== Problem to work on ==
Nothing but a number should be given: the count of lines in the data that include the string "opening".

== Listed entries ==
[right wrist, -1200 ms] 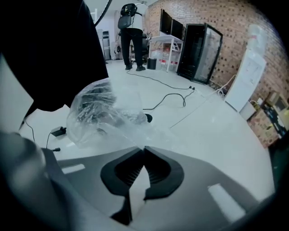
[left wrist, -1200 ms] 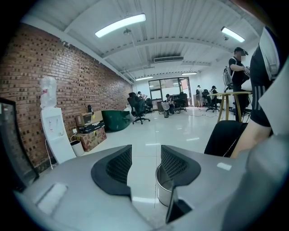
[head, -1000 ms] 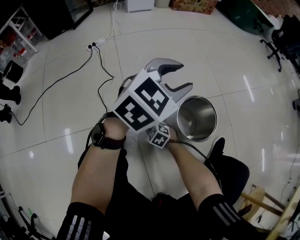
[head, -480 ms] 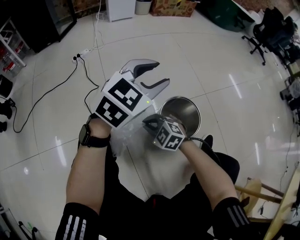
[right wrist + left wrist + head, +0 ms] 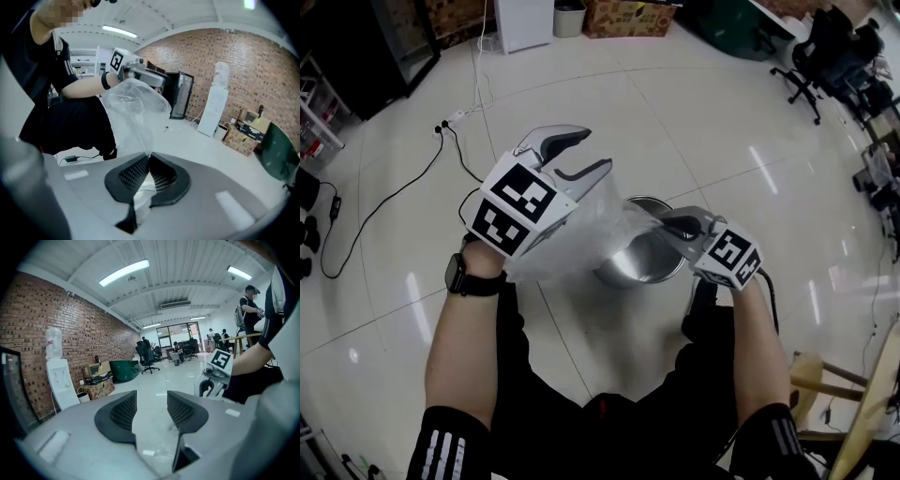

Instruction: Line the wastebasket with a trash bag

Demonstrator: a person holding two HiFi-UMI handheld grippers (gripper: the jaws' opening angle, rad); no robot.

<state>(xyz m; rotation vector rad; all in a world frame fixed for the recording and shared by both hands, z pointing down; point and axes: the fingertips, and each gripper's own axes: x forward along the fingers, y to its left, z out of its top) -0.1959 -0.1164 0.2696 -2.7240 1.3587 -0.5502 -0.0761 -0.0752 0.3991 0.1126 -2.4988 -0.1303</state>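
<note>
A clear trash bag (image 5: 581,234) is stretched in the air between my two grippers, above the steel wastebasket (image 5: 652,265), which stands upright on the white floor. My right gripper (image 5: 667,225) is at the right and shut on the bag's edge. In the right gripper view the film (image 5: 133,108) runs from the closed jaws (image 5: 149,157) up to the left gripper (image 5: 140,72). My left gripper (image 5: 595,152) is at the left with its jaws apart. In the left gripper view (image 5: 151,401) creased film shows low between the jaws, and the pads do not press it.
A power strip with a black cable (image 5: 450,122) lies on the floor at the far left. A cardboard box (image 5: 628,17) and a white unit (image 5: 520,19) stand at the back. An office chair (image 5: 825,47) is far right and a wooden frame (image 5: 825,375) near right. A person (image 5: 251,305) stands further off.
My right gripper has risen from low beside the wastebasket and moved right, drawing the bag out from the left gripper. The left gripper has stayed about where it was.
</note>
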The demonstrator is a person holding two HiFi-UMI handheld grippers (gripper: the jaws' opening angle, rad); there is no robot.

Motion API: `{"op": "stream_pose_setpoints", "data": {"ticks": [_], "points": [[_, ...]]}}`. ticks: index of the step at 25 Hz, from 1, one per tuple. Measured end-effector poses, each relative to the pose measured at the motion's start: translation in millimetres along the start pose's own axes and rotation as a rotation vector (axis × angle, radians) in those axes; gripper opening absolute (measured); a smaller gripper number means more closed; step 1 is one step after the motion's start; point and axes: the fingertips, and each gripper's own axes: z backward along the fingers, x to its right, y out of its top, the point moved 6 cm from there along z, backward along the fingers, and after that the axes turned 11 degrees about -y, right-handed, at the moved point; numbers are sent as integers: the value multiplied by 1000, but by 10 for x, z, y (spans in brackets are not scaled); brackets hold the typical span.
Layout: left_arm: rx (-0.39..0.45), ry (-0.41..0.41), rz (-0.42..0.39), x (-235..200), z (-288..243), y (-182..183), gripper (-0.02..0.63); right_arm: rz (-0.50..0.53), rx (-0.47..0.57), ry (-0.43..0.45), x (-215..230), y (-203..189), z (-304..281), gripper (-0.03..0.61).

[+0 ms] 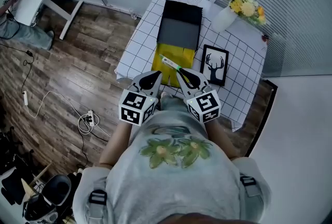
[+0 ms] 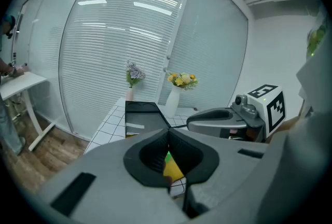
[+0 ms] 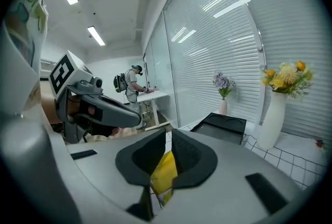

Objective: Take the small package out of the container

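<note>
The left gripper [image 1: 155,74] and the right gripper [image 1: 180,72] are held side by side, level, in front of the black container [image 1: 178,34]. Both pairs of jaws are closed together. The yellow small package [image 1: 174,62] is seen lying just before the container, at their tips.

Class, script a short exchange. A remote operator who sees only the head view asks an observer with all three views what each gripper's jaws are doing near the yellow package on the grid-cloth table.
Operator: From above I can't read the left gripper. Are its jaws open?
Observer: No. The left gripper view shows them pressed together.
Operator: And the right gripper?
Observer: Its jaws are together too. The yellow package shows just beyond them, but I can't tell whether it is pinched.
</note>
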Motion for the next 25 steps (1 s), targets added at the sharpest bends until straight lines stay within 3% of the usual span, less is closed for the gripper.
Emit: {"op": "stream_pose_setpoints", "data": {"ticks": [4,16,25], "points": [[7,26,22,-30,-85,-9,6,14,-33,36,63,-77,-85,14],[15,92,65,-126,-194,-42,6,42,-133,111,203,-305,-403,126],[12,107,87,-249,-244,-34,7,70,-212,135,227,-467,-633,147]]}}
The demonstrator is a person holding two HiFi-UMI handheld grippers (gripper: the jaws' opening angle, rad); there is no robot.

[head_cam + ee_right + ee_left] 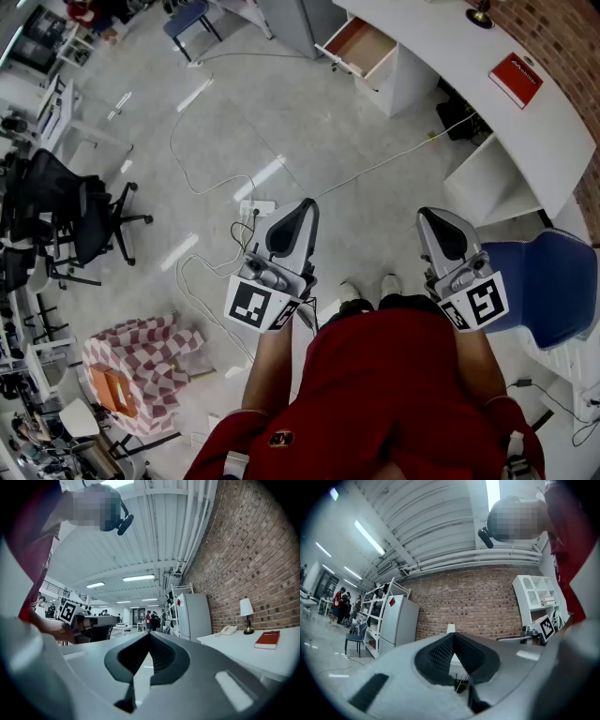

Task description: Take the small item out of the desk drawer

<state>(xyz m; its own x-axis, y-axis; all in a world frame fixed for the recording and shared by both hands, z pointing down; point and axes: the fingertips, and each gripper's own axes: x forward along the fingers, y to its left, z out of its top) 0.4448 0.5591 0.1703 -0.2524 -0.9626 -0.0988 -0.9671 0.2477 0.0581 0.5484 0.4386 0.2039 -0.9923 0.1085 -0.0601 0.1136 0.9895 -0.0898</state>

== Solution to this exercise ==
4